Center for Strategic Communication

BenghaziEmbassy

Inside the U.S. consulate in Benghazi the morning after the attack that killed four Americans, including Ambassador Chris Stevens, Wednesday, Sept. 12, 2012. Photo: AP Photo/Ibrahim Alaguri

Cross-posted from Joshua Foust’s regular column with PBS Need to Know.

Last month, four Americans (including one U.S. Ambassador) were killed in a terrorist attack on the American consulate in Benghazi, Libya. While the death of an ambassador is always monumental – Chris Stevens is the first ambassador killed in the line of duty since Adolph Dubs was murdered by extremists in Afghanistan in 1979 – the degree to which the blame-shifting has improperly focused on the intelligence community (IC) is nothing short of astonishing.

The rancor seems to be driven by the response of both President Obama and candidate Romney in the days immediately proceeding the assault. In short, both sides – Republicans and Democrats – were wrong to have focused so intently on the role an anti-Muslim film may have played in the initial embassy protest.
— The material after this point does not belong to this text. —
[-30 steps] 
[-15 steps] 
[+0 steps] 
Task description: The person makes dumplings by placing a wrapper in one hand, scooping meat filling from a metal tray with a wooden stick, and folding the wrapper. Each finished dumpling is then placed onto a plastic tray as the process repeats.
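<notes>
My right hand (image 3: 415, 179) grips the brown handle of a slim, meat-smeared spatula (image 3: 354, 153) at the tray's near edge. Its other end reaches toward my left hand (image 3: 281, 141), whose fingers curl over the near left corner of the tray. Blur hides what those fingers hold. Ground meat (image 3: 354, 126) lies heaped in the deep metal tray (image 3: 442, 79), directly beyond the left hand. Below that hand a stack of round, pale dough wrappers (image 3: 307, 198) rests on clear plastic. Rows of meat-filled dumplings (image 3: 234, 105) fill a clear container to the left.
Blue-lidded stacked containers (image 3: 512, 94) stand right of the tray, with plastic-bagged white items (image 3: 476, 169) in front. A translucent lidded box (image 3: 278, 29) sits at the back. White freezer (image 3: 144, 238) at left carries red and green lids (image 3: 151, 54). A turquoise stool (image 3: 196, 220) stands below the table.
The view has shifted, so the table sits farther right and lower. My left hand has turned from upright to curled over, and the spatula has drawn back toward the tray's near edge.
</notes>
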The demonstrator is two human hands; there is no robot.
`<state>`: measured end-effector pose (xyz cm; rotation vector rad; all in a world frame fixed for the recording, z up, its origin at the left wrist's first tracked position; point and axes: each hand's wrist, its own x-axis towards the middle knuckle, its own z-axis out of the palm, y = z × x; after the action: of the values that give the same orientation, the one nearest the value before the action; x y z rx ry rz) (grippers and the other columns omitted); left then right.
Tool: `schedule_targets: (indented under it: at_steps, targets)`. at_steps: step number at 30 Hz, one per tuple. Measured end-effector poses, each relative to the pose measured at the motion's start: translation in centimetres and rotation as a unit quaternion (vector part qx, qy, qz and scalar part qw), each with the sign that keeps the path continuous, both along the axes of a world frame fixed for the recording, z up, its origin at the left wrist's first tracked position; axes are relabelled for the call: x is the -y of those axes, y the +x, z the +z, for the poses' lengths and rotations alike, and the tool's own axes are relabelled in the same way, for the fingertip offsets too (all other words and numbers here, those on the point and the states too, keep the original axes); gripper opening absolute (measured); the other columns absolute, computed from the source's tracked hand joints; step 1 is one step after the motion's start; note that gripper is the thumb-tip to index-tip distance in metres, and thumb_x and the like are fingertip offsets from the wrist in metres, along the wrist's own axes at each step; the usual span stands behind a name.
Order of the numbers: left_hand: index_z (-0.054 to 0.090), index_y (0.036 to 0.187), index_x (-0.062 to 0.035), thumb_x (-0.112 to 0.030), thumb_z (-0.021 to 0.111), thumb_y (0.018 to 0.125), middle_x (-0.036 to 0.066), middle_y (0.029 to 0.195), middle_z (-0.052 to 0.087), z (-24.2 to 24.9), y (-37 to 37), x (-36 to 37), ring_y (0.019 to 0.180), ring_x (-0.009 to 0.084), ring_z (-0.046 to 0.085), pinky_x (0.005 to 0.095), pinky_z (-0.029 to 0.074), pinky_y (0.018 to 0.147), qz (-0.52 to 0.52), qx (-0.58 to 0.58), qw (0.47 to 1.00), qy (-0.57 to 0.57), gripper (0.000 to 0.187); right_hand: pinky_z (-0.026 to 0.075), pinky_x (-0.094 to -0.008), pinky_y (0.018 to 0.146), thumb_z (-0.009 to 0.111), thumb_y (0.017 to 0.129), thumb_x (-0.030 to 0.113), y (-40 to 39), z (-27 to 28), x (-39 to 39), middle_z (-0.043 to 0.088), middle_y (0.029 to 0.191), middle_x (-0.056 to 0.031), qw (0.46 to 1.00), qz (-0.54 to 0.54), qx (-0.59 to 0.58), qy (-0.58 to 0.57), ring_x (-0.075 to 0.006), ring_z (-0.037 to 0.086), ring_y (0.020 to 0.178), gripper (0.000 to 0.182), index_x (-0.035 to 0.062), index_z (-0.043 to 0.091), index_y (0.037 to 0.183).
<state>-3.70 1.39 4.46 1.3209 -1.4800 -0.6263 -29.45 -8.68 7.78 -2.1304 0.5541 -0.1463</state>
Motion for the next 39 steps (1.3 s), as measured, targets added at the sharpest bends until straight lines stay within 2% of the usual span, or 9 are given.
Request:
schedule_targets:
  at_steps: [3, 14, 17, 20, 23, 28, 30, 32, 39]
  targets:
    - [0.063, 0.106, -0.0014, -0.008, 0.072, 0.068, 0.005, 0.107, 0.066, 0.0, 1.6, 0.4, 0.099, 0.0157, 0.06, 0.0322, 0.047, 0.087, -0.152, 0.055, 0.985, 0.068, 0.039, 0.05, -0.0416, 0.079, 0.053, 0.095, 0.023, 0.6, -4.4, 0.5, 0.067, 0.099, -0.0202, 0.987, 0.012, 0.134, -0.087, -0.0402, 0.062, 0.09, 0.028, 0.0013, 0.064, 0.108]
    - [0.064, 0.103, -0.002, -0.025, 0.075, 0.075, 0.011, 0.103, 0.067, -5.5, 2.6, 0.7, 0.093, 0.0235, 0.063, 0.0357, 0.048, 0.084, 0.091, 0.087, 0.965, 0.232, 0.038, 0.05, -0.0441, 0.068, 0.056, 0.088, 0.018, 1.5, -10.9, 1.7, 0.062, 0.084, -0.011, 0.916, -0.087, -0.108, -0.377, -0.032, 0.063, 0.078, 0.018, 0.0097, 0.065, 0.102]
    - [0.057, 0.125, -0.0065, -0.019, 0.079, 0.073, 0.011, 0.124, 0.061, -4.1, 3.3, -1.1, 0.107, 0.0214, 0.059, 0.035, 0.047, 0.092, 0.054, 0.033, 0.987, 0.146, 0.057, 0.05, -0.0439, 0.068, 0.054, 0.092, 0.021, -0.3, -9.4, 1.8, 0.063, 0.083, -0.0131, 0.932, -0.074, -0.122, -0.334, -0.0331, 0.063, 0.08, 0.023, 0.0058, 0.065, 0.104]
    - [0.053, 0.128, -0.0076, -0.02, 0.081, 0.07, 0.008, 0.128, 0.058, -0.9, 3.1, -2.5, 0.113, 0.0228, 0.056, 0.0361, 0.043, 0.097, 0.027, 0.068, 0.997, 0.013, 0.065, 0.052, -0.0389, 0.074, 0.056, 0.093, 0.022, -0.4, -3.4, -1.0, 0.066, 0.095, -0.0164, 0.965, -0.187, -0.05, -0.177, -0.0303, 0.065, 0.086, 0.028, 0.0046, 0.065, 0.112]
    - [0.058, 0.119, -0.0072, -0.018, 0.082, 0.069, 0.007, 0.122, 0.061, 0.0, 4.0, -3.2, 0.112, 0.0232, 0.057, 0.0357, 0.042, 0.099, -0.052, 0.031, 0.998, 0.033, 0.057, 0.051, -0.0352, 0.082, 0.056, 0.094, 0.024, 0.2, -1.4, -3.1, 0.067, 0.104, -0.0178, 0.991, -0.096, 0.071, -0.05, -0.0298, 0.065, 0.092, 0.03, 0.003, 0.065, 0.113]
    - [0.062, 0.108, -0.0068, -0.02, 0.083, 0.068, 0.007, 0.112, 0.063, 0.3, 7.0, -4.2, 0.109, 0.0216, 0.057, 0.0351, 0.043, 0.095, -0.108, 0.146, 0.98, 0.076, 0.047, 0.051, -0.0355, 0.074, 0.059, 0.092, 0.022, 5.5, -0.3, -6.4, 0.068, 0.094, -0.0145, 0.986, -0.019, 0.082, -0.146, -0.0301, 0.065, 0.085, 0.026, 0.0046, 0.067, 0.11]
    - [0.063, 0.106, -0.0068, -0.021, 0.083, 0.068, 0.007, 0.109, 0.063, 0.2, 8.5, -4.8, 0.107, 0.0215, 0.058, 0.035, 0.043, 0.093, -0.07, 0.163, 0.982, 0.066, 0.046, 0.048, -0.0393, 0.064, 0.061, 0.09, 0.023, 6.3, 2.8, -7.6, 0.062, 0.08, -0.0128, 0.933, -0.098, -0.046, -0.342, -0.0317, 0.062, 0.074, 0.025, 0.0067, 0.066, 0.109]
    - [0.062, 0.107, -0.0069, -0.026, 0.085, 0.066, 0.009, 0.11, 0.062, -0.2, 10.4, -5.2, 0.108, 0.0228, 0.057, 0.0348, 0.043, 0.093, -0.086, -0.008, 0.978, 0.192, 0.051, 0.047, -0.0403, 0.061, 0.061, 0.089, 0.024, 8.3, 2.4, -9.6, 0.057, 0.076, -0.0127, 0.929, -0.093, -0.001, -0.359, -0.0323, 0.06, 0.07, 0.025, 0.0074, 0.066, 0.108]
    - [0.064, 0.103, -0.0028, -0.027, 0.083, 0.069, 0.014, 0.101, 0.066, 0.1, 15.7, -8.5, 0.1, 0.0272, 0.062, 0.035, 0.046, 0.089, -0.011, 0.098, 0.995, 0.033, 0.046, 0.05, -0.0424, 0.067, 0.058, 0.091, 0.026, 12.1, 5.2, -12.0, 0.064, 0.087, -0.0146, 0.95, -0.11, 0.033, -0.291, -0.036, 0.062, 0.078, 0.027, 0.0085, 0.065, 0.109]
We now know that the assault on the embassy was not a spontaneous explosion of anger, but a deliberate assault by a group widely believed to be affiliated in some way with al Qaeda. The IC is now absorbing the blame for the public misconception about the attack.  President Obama was briefed by the CIA each morning for the first week proceeding that the attack was a spontaneous protest.  It has since come to light that a CIA cable suggested otherwise immediately after the assault and administration critics have publicly accused the President of concealing information about the attack. Even some administration officials have placed blame on the intelligence community itself for not being clear enough about what happened.

The problem with this after-the-fact treatment of information is that it ignores how difficult solid reporting is to get from complex, high-profile events. Raw intelligence – firsthand accounts, video surveillance, and other forms of data – rarely adds up to a coherent picture straight away. I worked as an analyst in the intelligence community for many years, and more often than not reports are contradictory, misleading, and paradoxical.  It takes time, deliberation, and a great deal of patience to sift through available information and to then arrive at what probably happened. In the meantime, members of the intelligence community make their best guess about what  likely occurred and try to improve on their theory as more information comes in. Intelligence, sadly, is not perfect.

Journalists have reported on what they knew about the Benghazi assault since it happened, and the media’s account has evolved as more access to information has been gained. This is how journalism works – you get a better picture with more data and time to understand that data. But when the intelligence community goes through the exact same process – updating their view of what happened as more data comes in and de-conflicting incompatible accounts – they get hammered for either concealing or improperly predicting an unpredictable event.

The consequences of this improper blame to policymakers can be dire. Since the timeline of the Benghazi assault and its supposed intelligence “failure” is a politically charged issue now, different intelligence agencies are reportedly fighting amongst themselves over who gets to tell the ‘corrected’ story. This type of distraction not only slows down the vital process of determining exactly what happened, it creates a dangerous precedent for the future.

Imagine you’re an agency head and you get a vaguely worded piece of intelligence suggesting something bad might happen at a diplomatic outpost in, say, Nigeria. Under normal circumstances this data would be marked according to its reliability (which is how likely a collector or analyst believes it to be true), and placed alongside other reports about that same outpost. These other reports might not agree with each other. So in the final analysis, you’re left with a list of different outcomes to plan for, and if you’re really lucky you can order them by likelihood. From everything we know, this is exactly what happened in Benghazi and immediately afterward.

But now the partisan knife fight has happened. One side is accusing your boss of hiding what happened, and the other side is saying it’s your fault for not knowing it sooner. How does this change the intelligence process?

That agency head is going to be less likely to caveat information conservatively. She will be much more likely to present all possible threats as likely threats, demanding an impossible level of preparedness to make sure her agency can avoid public opprobrium. Therefore, standards will be raised that the IC should be able to predict things, or have perfect knowledge of events, even when this is impossible.

In other words, the IC would cease to function as it should; policymakers’ ability to understand the world in a nuanced way will suffer. This in turn could possibly lead to worse policy decisions in the future.

There is a broad sense within the intelligence community that something is changing in the Middle East, and everyone – including the American public– is worried about what it will be. While the role of the intelligence community and foreign policy more broadly should be debated publicly, the current discussion is counterproductive and quickly moving away from facts. Americans deserve better.